FOTOĞRAF TEKNİĞİ İÇİN ÖNERİLER

FOTOĞRAF TEKNİĞİ İÇİN ÖNERİLER

- Bu konuda yayınlanmış kitap ve dergileri edinmeye ve okumaya bakınız. Her fırsatta bu yayınları karıştırınız ve takıldığınız konuları araştırınız.

- Okuduğunuzu anlayacak kadar ingilizce öğreniniz. Fotoğrafı ciddiye alanlar için gereklidir bu. Bu dilde yayınlanmış pek çok kitap, dergi ve albüm var.

- Denemelere girişiniz, çalışmalarınızı hep aynı tekrarlardan oluşmasın. Başarılı olan her kesin kendine özgü yöntemleri vardır.

- Gazete ve dergilerde yayınlanan fotoğrafları tekrar tekrar inceleyiniz, eksiklikleri ve iyi tarafları üzerinde düşününüz.
- Kendi fotoğraflarınızı inceleyiniz, beğendiğiniz diğer fotoğraflarla karşılaştırınız, teknik çalışmalara kafa yorunuz.

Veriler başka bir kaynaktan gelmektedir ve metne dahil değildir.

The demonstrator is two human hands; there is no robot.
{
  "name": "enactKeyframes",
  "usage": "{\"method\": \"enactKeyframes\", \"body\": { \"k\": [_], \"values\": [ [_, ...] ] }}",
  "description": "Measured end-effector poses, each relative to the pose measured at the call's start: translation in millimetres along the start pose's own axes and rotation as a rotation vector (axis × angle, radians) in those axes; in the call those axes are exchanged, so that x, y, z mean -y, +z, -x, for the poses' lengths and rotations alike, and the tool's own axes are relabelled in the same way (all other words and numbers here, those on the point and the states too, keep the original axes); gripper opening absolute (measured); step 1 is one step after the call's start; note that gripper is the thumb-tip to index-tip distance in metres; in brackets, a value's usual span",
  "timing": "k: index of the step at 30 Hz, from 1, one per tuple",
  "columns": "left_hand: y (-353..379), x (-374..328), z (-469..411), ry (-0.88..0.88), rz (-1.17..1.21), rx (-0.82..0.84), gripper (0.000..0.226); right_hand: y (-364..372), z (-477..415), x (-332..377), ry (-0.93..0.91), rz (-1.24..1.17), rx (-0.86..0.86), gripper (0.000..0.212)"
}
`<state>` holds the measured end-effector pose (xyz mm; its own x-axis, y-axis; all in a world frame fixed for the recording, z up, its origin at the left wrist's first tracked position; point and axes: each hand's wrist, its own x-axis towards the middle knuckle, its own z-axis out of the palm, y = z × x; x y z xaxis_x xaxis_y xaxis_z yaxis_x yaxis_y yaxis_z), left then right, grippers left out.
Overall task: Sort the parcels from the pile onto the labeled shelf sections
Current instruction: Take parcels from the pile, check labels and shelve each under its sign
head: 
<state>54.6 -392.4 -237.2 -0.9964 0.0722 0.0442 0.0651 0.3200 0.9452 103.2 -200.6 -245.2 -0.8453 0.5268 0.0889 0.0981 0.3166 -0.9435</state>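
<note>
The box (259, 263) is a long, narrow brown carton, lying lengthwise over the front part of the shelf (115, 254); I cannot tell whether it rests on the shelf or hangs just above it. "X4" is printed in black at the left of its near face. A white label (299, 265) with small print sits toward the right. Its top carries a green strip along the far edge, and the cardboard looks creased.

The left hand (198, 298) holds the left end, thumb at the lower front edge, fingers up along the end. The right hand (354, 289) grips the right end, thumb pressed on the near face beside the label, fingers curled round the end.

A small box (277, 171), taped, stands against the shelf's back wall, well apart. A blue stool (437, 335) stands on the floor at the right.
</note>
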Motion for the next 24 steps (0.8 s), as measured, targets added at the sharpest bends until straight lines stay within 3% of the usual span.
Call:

- Elinizdeki araç-gereci iyi tanıyınız. Makine, objektif, flaş, film, kart, banyo... Sazdan iyi ses alabilmemiz için akordunu iyi bilmemiz gerekir. Elimizdeki malzemeyi iyi tanımaz ve bakımını yapmazsak sonuç kontrolden çıkar ki fotoğraf için en büyük tehlike budur. Biz sonucu fotoğrafçı belirlesin isteriz.


IŞIK

Fotoğrafın temel bilgileri ışıkla başlar. Fotoğraf ışığın olduğu yerde vardır. Hiçbir ışık kaynağının olmadığı bir yerde nesneleri görmek ve doğal olarak fotoğraf çekmek mümkün değildir. O halde ışık nedir ve neden fotoğraf çekmek için ışık bilgisine ihtiyaç vardır?
Işık, bir noktadan her yöne yayılan elektromanyetik radyasyon olarak tanımlanabilir. Atomun çok küçük parçacıklarının dalgalanarak yayılması da diyebiliriz. Bu dalgalanmalar düz bir çizgi halinde değil, helezonik dalgalanmalar şeklinde olur. Helezonların yükseklikleri arasındaki mesafe, o ışık türünün dalga boyunu ve niteliğini belirler. Dalga boyu kısa olan ışıklar güçlü, uzun olan ışıklar ise zayıf ışıklardır.
Evrendeki bütün ışık türlerinin hızı aynıdır. Bu da saniyede 300.000 Km. dir.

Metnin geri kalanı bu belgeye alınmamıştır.